TRY IT >> Copy every line below. Do not alter any of them.

STORED DATA >>
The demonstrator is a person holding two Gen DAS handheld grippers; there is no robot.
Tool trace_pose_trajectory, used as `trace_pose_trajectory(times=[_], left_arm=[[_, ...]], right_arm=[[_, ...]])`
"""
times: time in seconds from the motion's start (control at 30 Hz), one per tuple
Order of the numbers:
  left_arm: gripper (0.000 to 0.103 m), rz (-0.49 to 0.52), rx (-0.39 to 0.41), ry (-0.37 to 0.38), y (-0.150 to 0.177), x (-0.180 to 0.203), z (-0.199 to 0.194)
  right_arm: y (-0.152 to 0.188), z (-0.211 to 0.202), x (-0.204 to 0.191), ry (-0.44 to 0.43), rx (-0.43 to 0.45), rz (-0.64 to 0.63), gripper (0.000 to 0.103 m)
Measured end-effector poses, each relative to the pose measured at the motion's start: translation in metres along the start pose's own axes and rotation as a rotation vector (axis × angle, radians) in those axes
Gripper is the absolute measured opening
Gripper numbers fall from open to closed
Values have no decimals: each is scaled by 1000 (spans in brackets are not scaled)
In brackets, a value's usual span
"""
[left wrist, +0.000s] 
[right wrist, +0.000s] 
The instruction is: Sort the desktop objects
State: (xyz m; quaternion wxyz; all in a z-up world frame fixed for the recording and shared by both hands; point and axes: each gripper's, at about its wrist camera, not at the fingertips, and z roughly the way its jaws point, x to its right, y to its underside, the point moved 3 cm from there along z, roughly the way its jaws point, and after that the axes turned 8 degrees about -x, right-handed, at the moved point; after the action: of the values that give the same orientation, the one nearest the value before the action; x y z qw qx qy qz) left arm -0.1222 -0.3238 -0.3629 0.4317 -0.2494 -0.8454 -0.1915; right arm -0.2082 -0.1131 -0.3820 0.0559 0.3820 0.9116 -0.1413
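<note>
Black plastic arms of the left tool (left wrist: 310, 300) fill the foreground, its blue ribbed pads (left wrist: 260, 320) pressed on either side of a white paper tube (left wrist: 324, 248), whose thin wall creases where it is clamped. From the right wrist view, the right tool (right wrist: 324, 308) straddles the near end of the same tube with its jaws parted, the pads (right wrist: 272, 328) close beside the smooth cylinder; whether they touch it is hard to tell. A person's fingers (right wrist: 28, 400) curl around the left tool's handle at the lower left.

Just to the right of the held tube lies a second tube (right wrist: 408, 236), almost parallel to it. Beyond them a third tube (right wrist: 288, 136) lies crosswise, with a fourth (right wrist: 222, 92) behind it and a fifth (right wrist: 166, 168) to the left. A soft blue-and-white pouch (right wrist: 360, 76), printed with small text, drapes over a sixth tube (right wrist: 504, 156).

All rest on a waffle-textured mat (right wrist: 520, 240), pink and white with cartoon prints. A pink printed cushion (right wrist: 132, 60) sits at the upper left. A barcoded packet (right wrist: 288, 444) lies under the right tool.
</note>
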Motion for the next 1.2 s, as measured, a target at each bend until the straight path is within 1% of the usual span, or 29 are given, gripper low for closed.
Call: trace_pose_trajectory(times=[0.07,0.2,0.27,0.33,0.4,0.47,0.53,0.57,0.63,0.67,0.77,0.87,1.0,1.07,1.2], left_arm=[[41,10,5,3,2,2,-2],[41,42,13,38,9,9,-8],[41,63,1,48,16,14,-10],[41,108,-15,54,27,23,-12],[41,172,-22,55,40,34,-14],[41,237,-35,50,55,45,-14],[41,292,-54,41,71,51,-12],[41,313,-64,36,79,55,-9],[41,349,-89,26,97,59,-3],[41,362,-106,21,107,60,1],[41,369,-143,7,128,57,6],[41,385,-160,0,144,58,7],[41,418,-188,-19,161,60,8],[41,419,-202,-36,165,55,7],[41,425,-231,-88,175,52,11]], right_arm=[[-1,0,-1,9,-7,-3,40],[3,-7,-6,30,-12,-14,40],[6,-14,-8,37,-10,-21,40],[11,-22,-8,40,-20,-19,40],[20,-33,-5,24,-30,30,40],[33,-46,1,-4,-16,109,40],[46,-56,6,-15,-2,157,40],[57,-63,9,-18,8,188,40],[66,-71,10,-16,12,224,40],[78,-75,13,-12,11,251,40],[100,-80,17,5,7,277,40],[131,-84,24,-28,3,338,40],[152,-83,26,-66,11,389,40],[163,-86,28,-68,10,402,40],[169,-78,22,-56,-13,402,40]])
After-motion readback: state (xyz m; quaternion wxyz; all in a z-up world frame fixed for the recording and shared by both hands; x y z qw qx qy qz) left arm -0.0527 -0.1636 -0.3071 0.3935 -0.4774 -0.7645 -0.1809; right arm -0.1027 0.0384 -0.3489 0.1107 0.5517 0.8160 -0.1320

TASK OUTPUT >>
The demonstrator is a person holding two Gen DAS handheld grippers; there is no robot.
Tool trace_pose_trajectory, used as `trace_pose_trajectory(times=[_], left_arm=[[_, ...]], right_arm=[[_, ...]])`
"""
times: time in seconds from the motion's start (control at 30 Hz), one per tuple
Order of the numbers:
  left_arm: gripper (0.000 to 0.103 m), rz (-0.49 to 0.52), rx (-0.39 to 0.41), ry (-0.37 to 0.38), y (-0.150 to 0.177), x (-0.180 to 0.203), z (-0.199 to 0.194)
  right_arm: y (-0.152 to 0.188), z (-0.211 to 0.202), x (-0.204 to 0.191), ry (-0.44 to 0.43), rx (-0.43 to 0.45), rz (-0.64 to 0.63), gripper (0.000 to 0.103 m)
Measured end-effector poses, each relative to the pose measured at the motion's start: translation in metres along the start pose's own axes and rotation as a rotation vector (axis × angle, radians) in those axes
Gripper is the absolute measured opening
Gripper numbers fall from open to closed
Values have no decimals: each is scaled by 1000 (spans in brackets are not scaled)
In brackets, a value's usual span
"""
[left wrist, +0.000s] 
[right wrist, +0.000s] 
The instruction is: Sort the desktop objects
State: (xyz m; quaternion wxyz; all in a z-up world frame fixed for the recording and shared by both hands; point and axes: each gripper's, at about its wrist camera, not at the fingertips, and z roughly the way its jaws point, x to its right, y to its underside, the point moved 3 cm from there along z, roughly the way its jaws point, and after that the axes turned 8 degrees about -x, right-handed, at the moved point; after the action: of the values that give the same orientation, the one nearest the value before the action; x y z qw qx qy qz) left arm -0.1222 -0.3238 -0.3629 0.4317 -0.2494 -0.8454 -0.1915; right arm -0.2082 -0.1131 -0.3820 0.0559 0.3820 0.9116 -0.1413
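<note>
Black plastic arms of the left tool (left wrist: 310, 300) fill the foreground, its blue ribbed pads (left wrist: 260, 320) pressed on either side of a white paper tube (left wrist: 324, 248), whose thin wall creases where it is clamped. From the right wrist view, the right tool (right wrist: 324, 308) straddles the near end of the same tube with its jaws parted, the pads (right wrist: 272, 328) close beside the smooth cylinder; whether they touch it is hard to tell. A person's fingers (right wrist: 28, 400) curl around the left tool's handle at the lower left.

Just to the right of the held tube lies a second tube (right wrist: 408, 236), almost parallel to it. Beyond them a third tube (right wrist: 288, 136) lies crosswise, with a fourth (right wrist: 222, 92) behind it and a fifth (right wrist: 166, 168) to the left. A soft blue-and-white pouch (right wrist: 360, 76), printed with small text, drapes over a sixth tube (right wrist: 504, 156).

All rest on a waffle-textured mat (right wrist: 520, 240), pink and white with cartoon prints. A pink printed cushion (right wrist: 132, 60) sits at the upper left. A barcoded packet (right wrist: 288, 444) lies under the right tool.
</note>
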Motion for the next 1.2 s, as measured, a target at each bend until the straight path is within 1% of the usual span, or 29 are given, gripper low for closed.
Call: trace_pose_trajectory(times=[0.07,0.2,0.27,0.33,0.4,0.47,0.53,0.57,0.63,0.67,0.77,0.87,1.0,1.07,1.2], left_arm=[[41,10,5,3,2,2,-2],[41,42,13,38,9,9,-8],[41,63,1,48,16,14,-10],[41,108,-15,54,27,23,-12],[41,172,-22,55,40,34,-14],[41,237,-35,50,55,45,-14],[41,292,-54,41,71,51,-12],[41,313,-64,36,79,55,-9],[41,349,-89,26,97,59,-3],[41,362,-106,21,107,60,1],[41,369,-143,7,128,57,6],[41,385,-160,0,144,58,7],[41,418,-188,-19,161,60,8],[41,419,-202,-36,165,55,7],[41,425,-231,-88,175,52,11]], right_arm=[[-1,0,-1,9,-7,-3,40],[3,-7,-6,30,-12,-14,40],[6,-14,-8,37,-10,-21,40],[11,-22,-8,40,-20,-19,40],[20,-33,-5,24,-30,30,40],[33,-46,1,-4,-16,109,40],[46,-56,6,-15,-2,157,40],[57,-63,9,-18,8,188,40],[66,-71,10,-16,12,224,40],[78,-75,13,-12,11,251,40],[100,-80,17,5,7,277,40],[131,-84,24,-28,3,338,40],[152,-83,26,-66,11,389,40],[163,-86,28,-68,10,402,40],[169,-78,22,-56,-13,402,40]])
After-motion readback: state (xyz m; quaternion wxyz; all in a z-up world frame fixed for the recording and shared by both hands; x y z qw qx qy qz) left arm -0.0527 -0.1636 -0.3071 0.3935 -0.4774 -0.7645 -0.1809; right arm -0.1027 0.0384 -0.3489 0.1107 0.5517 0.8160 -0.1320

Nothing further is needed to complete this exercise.